The result should be every line that contains the word "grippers", taken from the material.

# DATA
________________

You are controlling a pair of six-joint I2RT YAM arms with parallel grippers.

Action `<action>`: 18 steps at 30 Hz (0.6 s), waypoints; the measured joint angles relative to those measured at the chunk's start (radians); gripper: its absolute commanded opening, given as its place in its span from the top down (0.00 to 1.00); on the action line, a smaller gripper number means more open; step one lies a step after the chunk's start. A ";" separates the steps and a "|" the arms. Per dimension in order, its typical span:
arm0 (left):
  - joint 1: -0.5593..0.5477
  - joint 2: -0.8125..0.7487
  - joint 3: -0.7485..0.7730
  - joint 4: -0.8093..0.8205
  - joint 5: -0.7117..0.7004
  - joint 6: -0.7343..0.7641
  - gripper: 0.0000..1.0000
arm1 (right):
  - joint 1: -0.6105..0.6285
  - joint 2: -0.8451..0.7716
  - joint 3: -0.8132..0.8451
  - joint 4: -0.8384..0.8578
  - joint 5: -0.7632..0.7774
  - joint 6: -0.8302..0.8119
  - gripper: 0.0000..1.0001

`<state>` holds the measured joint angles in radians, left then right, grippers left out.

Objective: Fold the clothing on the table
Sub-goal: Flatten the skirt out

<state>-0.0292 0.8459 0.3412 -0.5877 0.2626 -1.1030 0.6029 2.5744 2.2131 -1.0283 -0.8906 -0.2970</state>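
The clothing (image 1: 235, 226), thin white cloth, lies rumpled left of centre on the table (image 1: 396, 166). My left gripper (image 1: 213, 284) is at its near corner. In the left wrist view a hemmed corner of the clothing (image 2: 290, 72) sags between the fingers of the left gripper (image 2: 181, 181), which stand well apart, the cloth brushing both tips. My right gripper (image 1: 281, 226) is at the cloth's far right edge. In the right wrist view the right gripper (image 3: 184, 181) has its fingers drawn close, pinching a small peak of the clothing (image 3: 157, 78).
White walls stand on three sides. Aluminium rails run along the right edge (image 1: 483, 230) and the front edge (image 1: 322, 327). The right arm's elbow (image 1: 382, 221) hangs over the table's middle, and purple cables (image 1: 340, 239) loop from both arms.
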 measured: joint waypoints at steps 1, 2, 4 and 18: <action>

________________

# SOLUTION TO THIS TASK
You are controlling a pair of six-joint I2RT YAM arms with parallel grippers.
`<state>` holds the measured joint angles in radians, left then right, grippers left out.

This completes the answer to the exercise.